• What the exercise asks
Only the lines below from the one containing "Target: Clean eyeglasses" through the one containing "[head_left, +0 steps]" belong in the answer, repeated exactly and without pictures.
= = = =
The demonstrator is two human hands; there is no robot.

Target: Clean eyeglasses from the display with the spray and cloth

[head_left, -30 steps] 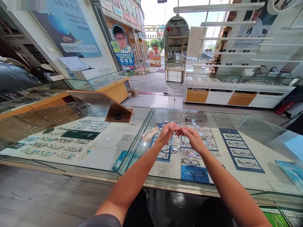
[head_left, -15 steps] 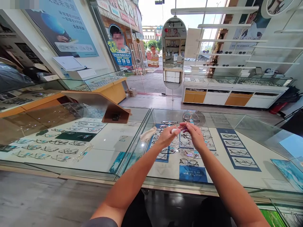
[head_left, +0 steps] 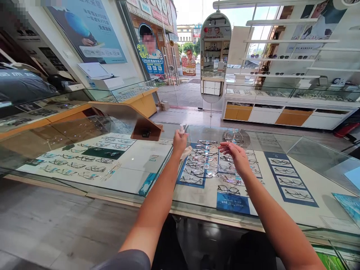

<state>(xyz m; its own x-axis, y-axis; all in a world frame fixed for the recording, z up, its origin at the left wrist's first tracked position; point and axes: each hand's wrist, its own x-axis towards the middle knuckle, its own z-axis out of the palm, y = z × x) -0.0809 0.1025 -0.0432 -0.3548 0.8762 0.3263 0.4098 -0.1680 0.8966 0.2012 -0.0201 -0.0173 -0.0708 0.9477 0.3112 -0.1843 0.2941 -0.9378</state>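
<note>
Left hand [head_left: 180,142] now farther leftward, around slim white-tipped bottle [head_left: 181,129]

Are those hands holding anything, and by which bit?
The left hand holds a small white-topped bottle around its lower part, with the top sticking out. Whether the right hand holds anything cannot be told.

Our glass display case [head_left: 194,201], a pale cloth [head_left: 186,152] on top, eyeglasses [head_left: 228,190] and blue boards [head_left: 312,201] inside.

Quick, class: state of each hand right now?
Left hand: closed, holding a bottle.
Right hand: partly curled; whether it holds anything cannot be told.
</note>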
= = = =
• Result of this exercise
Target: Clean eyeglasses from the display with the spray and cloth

[head_left, -30 steps] 
[head_left, -15 steps] 
[head_left, +0 steps] 

The answer has now been finished.